Вскоре после часа ночи верховой воротился с известием, что никого не застал и, значит, врач будет не скоро.

Нильс противился отчаянию, пока можно было надеяться; теперь у него уже не было сил. Он вышел в темную комнату рядом с детской и стал смотреть в черноту за окном, вдавив ногти и деревянный оконный косяк; глаза его молили тьму о надежде, все существо его напряглось в ожидании чуда, — но вот настала ясность и тишина, и с этой ясностью в душе он отошел от окна, налег грудью на стол и зарыдал без слез.

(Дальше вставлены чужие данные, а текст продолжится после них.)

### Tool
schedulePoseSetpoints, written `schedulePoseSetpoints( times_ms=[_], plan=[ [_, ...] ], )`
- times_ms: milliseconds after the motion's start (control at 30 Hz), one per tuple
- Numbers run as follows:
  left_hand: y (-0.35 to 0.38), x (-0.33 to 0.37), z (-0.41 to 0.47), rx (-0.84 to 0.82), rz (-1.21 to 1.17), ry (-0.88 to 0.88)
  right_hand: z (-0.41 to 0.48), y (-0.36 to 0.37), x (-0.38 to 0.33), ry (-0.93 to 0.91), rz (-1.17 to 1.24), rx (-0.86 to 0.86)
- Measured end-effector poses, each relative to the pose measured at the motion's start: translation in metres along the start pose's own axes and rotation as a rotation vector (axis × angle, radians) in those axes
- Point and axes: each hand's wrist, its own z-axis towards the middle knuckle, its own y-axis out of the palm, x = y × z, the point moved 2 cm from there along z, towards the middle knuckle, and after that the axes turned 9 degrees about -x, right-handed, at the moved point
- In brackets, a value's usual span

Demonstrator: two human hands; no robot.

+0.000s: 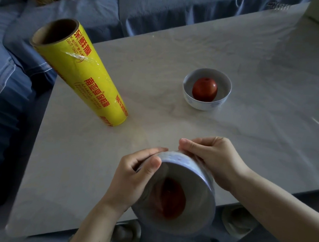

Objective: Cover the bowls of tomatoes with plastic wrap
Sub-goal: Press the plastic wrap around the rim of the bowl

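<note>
Now left hand, right hand clamped on tilted bowl; tomato blurry, prob. under wrap.

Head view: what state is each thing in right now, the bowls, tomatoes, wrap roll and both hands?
Near bowl, held up, tipped toward the camera, film seemingly stretched over its mouth.
Near tomato, inside it, blurred behind the film.
Far bowl, upright on the table, uncovered.
Far tomato, sitting in it.
Wrap roll, standing on end on the table.
Left hand, fingers curled round the near bowl.
Right hand, fingers curled over its underside.
</note>
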Motion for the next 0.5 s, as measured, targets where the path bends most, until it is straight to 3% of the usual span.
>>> schedulePoseSetpoints(
  times_ms=[200,367,500],
  plan=[
    [0.001,0.004,-0.002,0.031,0.084,0.076,0.006,-0.002,0.003,0.108,-0.117,-0.029],
    [-0.001,0.005,0.0,0.033,0.083,0.1,0.009,-0.003,0.0,0.28,-0.09,-0.2],
    [-0.002,0.006,0.002,0.031,0.069,0.102,0.012,-0.009,0.0,0.279,-0.174,-0.211]
  ],
)
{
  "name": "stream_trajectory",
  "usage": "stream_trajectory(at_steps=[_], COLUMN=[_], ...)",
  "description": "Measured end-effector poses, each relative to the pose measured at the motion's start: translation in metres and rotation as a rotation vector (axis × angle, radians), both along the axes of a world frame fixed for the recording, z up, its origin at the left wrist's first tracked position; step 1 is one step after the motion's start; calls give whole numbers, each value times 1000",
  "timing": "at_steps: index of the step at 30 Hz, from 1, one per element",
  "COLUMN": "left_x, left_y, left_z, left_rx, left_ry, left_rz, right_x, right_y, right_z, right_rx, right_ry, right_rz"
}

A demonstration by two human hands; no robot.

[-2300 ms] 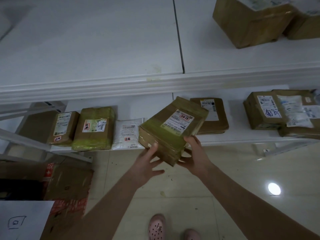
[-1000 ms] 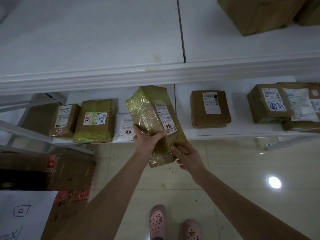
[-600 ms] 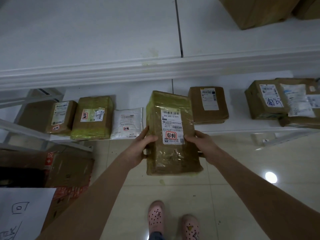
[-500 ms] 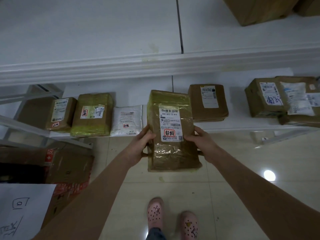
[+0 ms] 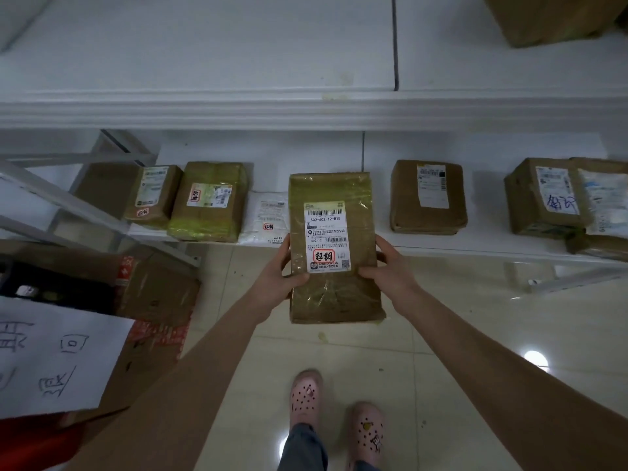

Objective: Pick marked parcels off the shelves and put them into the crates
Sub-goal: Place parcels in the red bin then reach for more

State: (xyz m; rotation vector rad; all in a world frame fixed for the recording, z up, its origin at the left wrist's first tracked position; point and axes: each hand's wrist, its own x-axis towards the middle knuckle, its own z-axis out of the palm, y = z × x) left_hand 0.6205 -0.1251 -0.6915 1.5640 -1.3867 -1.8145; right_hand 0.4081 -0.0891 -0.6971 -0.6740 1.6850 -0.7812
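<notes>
Parcel is up off the lower shelf, held over the floor, label facing up. L hand & R hand have their fingers curled round its long edges. Red mark reads clearly. Best to keep it level w/ both hands, then swing left toward the cardboard box, prob. the crate.

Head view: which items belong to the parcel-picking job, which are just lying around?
Job: brown tape-wrapped parcel with red-stamped label, held by left hand and right hand; red-stamped small brown box, yellow-green taped box, white mailer bag; cardboard crate.
Lying about: brown box without red stamp; pink clogs.
</notes>
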Motion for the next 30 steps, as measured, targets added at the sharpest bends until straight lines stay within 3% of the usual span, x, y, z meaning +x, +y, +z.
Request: stream_trajectory(at_steps=[15, 25, 30], left_x=[116, 257, 347], left_y=[90, 154, 178], left_z=[25, 44, 61], left_rx=[-28, 11, -98], left_ry=[23, -14, -74], left_rz=[466, 894, 1104], right_x=[135, 318, 430], right_y=[3, 21, 33], right_z=[25, 48, 75], right_rx=[-64, -131, -282], right_ry=[87, 75, 109], right_rz=[350, 549, 615])
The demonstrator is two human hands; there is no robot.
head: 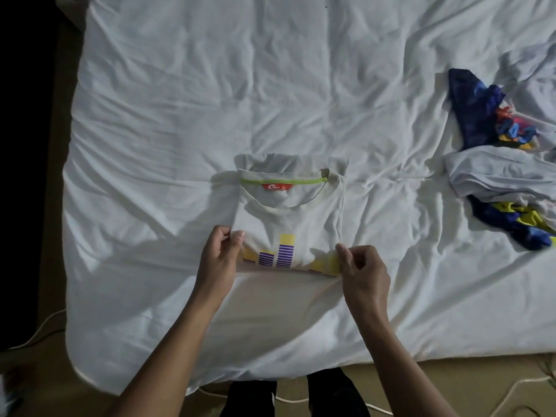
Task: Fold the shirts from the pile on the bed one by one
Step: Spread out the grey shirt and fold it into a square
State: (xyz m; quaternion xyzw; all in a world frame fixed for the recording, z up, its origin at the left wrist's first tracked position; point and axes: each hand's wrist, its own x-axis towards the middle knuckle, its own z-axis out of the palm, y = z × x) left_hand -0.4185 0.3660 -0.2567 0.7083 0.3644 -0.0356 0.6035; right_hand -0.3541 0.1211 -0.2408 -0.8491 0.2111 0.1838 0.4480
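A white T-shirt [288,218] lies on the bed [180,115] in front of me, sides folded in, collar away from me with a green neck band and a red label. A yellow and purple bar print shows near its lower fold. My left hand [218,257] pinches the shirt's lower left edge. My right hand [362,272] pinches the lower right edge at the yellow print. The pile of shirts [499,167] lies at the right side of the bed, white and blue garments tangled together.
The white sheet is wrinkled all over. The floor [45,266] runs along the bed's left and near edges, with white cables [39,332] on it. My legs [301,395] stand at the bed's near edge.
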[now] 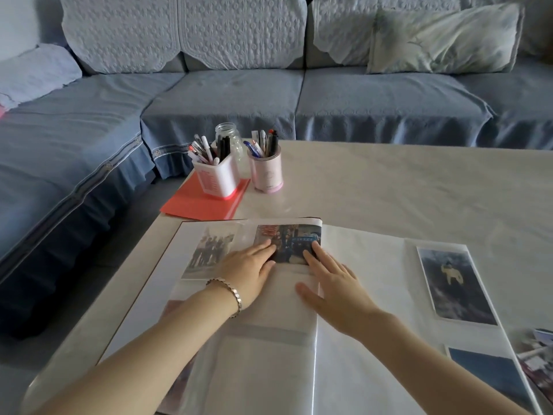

Когда он вернулся в детскую, у ребенка были судороги. Ом смотрел внимательно, точно принимал казнь, на сжимавшиеся ручонки с синими ногтями, на стеклянные глаза, выкатывавшиеся из орбит, на искаженный ротик, на зубки, стучавшие, как железо о камень; это было ужасно, но все же не самое худшее. Но вот когда судороги отпустили, тельце расслабилось и отдалось счастью облегчения, а в глазки вдруг опять вступил страх новых судорог, и мольба о пощаде, и ужас, близкого, близкого мученья — и ничем нельзя помочь, ни всей кровью своего сердца, ничем, ничем!.. Тогда Нильс, грозя, поднял кулаки к небу, он схватил свое дитя с безумной мыслью бежать, и он бросился на колени, и взмолился Богу, который держит царствие земное в страхе карами и испытаниями, насылает нужду и болезни, страданья и смерть, который желает, чтоб всякая тварь трепетала перед ним, от которого нет спасенья ни в пучине морской, ни в недрах земных, Богу, который, когда ему заблагорассудится, топчет самое родное тебе существо, мучит и обращает в прах, из которого сам же его и создал.

С такими мыслями молился Нильс Люне Богу, бессильно простершись пред троном отца небесного, признавая, что только Его есть сила вовеки.

А мальчик мучился.

Перед рассветом, когда домашний врач въезжал в ворота, Нильс был уже один на свете.